Inés ist eine Tochter aus gutem Hause im Spanien des späten 18. Jahrhunderts. Im Hofmaler Francisco Goya hat sie einen großen Bewunderer, er verewigt sie auf mehreren Bildern. Dann wird sie allerdings von der Inquisition verhaftet und gesteht unter Folter, eine Ketzerin zu sein. Bis zu einem endgültigen Urteil soll sie in Haft bleiben. Die Familie von Inés bittet Goya, sich für das Mädchen einzusetzen, denn der Maler hat nicht nur exzellente Beziehungen zum spanischen König, sondern auch zu Pater Lorenzo, der die Inquisition wieder zu neuer Stärke führen möchte. Doch die Bemühungen sind vergeblich. Inés kommt erst 15 Jahre später frei, als Napoleon Spanien erobert und eine Amnestie erlässt. Damit kommt aber auch ein Geheimnis ans Licht, bei dessen Aufklärung Inés – inzwischen von Krankheit und Folter gezeichnet – erneut die Hilfe von Goya braucht.

Das sagt shitesite:

Goyas Geister ist ein origineller, ästhetisch fantastischer Historienfilm. Durch das Auge des Künstlers Goya wird das Zeitalter betrachtet, in dem die Vorherrschaft nicht nur der Kirche, sondern des Glaubens endete und von der Individualität abgelöst wurde. Aufklärung gegen Dogma, eigenes Denken gegen Gehorsam – das sind die Konflikte, die hier den Rahmen bilden. Goyas Kunst ist dabei einerseits ein Medium, das diesen Wandelt dokumentiert, andererseits selbst Ausdruck des Wandels. Seine Bilder werden hier passend dazu mal als quasi-authentische historische Quellen inszeniert, mal als unnachahmliche Erzeugnisse eines unverwechselbaren Geistes.

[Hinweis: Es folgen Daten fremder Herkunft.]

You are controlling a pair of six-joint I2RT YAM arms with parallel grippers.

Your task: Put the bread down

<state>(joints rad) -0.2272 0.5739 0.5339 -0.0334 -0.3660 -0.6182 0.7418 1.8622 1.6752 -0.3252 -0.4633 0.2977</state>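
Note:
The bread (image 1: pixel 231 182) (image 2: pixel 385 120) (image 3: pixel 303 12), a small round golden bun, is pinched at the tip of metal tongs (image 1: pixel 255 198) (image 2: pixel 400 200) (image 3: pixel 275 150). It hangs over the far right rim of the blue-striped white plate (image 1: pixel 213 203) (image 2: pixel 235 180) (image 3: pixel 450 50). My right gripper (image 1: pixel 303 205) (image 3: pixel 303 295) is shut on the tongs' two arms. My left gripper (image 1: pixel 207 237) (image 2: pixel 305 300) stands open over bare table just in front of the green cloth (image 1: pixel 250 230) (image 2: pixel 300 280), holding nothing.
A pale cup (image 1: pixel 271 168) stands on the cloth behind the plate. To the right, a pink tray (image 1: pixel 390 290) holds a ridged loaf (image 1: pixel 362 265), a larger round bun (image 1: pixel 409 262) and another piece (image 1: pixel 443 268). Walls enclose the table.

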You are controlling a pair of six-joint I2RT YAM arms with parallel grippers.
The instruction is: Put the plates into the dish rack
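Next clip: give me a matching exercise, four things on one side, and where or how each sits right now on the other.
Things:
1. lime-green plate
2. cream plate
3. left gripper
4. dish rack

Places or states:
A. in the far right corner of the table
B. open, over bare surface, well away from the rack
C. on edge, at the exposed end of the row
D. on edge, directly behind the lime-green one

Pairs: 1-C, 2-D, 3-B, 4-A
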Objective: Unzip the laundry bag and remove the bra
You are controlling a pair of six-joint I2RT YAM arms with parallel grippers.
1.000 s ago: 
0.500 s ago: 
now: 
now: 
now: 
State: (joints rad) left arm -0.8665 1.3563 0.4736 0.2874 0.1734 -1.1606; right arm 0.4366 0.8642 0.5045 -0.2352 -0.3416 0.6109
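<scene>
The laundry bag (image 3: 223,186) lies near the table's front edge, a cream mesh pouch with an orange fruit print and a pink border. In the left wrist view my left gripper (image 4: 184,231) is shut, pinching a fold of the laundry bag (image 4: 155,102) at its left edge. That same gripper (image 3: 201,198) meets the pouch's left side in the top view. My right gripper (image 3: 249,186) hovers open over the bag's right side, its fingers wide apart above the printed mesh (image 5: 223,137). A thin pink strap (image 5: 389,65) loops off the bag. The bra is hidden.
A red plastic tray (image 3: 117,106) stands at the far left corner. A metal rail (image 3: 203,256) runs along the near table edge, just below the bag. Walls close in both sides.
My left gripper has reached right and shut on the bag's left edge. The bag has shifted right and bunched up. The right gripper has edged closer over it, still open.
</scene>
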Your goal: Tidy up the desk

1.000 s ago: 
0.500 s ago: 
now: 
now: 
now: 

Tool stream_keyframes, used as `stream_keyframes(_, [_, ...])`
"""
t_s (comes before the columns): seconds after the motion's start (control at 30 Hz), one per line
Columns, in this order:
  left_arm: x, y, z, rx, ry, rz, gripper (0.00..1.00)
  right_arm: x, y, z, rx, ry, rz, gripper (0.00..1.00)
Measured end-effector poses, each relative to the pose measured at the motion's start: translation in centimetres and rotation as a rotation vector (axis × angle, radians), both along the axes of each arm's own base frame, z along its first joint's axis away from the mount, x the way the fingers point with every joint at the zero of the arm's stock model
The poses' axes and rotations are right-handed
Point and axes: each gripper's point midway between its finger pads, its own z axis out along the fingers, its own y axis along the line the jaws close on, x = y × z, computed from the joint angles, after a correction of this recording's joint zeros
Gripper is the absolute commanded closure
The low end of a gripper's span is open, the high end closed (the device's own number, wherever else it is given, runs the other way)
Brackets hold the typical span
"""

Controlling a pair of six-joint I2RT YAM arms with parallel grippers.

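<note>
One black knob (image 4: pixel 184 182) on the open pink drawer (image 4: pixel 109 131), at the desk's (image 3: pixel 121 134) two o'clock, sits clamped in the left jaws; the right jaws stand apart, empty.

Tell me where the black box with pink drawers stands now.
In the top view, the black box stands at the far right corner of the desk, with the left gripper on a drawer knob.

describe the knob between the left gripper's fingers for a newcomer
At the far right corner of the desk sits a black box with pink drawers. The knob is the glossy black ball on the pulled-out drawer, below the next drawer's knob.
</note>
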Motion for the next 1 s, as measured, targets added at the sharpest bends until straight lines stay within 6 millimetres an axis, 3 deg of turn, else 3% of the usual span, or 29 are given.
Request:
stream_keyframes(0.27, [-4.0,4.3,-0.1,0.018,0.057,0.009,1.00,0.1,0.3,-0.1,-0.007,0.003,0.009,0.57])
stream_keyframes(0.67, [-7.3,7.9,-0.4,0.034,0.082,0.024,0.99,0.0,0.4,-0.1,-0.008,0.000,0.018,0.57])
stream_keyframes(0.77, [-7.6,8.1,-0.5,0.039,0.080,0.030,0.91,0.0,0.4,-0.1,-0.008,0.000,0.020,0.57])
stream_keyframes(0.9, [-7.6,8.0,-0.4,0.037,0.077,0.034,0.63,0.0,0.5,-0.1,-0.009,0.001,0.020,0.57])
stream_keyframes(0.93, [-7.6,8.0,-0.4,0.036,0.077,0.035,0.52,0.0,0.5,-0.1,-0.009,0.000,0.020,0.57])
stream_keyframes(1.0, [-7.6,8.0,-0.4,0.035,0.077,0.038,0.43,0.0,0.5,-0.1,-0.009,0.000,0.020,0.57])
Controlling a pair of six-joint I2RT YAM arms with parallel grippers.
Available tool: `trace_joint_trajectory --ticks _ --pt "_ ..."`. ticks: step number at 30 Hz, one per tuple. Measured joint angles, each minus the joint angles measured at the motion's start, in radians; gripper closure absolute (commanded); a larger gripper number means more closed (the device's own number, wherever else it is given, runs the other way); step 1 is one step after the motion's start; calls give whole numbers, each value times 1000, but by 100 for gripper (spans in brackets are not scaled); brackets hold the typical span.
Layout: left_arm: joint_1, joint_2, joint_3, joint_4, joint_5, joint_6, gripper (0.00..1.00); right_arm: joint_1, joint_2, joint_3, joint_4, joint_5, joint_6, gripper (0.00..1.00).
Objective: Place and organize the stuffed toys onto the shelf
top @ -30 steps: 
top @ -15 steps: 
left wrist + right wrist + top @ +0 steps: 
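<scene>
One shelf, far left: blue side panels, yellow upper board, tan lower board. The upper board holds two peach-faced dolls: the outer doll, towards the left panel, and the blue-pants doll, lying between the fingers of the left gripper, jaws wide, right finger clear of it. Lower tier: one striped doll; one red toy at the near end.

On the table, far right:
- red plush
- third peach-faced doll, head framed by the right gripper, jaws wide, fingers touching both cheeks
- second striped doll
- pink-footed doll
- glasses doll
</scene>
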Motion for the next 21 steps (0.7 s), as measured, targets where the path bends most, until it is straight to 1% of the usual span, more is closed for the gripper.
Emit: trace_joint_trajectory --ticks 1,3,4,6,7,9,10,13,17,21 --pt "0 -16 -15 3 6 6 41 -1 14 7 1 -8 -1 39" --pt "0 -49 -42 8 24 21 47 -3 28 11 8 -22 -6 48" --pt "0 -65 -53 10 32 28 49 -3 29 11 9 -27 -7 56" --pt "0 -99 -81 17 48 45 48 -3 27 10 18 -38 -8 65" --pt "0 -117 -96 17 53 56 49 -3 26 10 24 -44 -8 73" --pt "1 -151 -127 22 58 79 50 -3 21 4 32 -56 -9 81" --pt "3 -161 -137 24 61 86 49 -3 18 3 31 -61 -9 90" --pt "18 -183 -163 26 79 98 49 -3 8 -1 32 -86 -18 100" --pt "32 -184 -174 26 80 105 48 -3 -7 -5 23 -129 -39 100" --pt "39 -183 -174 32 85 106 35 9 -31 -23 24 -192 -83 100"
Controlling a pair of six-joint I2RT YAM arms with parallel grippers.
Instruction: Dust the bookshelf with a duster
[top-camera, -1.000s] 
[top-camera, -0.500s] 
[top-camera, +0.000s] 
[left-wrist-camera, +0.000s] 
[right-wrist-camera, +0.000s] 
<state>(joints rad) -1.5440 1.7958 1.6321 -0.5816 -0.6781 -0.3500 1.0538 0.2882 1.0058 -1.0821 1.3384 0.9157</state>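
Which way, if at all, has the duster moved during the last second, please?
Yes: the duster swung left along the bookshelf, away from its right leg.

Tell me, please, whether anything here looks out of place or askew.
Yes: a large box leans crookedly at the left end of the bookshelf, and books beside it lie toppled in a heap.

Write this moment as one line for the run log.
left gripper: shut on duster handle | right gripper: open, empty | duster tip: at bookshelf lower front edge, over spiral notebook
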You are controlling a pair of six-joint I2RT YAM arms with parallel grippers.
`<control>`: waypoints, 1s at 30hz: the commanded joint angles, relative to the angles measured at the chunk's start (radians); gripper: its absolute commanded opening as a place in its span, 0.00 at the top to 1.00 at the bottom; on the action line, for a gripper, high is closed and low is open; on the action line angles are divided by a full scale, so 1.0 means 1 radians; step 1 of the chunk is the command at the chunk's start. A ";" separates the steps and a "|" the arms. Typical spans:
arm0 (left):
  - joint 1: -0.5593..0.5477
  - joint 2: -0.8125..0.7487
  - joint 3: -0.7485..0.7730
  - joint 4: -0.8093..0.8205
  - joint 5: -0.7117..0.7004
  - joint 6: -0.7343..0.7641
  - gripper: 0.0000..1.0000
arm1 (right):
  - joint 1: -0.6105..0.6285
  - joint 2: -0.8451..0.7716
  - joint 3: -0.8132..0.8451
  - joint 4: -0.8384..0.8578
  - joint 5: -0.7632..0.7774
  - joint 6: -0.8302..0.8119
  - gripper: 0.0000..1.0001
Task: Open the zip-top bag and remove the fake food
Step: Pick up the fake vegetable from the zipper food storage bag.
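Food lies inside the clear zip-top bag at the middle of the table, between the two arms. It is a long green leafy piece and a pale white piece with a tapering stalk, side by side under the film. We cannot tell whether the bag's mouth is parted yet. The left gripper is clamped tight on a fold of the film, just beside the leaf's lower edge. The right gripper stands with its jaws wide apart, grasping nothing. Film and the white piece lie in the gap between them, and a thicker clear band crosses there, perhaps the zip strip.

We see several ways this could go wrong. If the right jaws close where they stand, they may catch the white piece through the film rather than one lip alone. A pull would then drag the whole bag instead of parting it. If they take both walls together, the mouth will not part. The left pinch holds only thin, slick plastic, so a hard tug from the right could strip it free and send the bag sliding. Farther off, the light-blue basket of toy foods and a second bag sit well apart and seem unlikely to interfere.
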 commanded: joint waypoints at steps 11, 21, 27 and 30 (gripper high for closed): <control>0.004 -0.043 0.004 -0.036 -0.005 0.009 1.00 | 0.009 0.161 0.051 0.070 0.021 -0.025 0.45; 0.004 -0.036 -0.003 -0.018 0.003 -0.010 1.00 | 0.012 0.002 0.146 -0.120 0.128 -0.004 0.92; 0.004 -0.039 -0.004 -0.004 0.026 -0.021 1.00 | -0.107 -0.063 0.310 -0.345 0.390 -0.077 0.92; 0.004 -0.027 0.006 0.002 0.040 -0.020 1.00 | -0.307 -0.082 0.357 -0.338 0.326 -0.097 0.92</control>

So klassisch die Form ist, so glänzend das Ensemble agiert, so seltsam ist allerdings der Inhalt. Goyas Geister kann sich nicht recht entscheiden, ob es ein wichtiges Kapitel aus dem Leben des Malers erzählen will, die tragische Geschichte von Inés in den Fokus rücken möchte oder die französische Besatzung in Spanien thematisieren sollte. Das wirkt ein wenig unausgegoren, sodass auch der Sprung um 15 Jahre ziemlich genau in der Mitte des Filmes nicht gerade zwangsläufig wirkt. Alles wird angekratzt, aber es wird nicht deutlich, worin letztlich der Kern dieses Films bestehen soll.

Womöglich ist es die Idee, dass sich der Terror der Inquisition nicht allzu sehr von der verblendeten Willkür der Franzosen unterscheidet. Zu keiner Zeit und von keinem Mächtigen gibt es in Goyas Geister so etwas wie Barmherzigkeit. Dass man diese Zielrichtung nur vermuten kann, und dass Regisseur Miloš Forman keinerlei Versuch unternimmt, diesem Ansatz zumindest auf formaler Ebene so etwas wie Aktualität zu geben, spricht allerdings nicht gerade für die Stärke des Fims.

Bestes Zitat:

“Ihr solltet es nicht persönlich sehen, aber ihr, Vater, ihr seid die Inkarnation von blindem Fanatismus und Vetternwirtschaft. Ihr seid das Werkzeug, mit dem einige wenige die Vielen in Ketten gehalten haben. Ihr seid ein Beispiel für die widerlichste Seite Spaniens.”